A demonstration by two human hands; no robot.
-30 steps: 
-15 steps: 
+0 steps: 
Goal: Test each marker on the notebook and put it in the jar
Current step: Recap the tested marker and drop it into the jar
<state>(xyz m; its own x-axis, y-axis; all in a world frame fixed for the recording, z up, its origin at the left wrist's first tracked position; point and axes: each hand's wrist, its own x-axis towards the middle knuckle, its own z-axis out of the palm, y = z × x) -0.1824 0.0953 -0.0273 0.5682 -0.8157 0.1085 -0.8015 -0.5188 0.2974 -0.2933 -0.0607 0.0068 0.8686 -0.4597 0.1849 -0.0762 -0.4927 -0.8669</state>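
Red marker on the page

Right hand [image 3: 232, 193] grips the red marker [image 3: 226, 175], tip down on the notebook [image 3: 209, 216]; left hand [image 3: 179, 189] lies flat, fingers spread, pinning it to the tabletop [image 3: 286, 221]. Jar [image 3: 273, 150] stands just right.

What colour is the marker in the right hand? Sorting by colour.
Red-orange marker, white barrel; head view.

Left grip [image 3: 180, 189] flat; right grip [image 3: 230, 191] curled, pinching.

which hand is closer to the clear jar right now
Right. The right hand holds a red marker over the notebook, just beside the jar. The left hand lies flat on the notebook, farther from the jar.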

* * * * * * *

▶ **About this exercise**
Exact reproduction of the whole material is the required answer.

▶ **Your response**
A demonstration by two human hands; no robot.
-30 steps: 
-15 steps: 
+0 steps: 
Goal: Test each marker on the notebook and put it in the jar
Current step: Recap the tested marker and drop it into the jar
<state>(xyz m; its own x-axis, y-axis; all in a world frame fixed for the recording, z up, its origin at the left wrist's first tracked position; point and axes: each hand's wrist, its own x-axis towards the middle knuckle, its own z-axis out of the palm, y = z × x) -0.1824 0.0953 -0.0273 0.5682 -0.8157 0.1085 -0.8015 -0.5188 0.2974 -0.2933 -0.0607 0.0068 0.8686 -0.4597 0.1849 -0.0762 -0.4927 -0.8669</state>
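Red marker on the page

Right hand [image 3: 232, 193] grips the red marker [image 3: 226, 175], tip down on the notebook [image 3: 209, 216]; left hand [image 3: 179, 189] lies flat, fingers spread, pinning it to the tabletop [image 3: 286, 221]. Jar [image 3: 273, 150] stands just right.

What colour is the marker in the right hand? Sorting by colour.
Red-orange marker, white barrel; head view.

Left grip [image 3: 180, 189] flat; right grip [image 3: 230, 191] curled, pinching.

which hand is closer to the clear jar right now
Right. The right hand holds a red marker over the notebook, just beside the jar. The left hand lies flat on the notebook, farther from the jar.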

There is nothing further to this answer.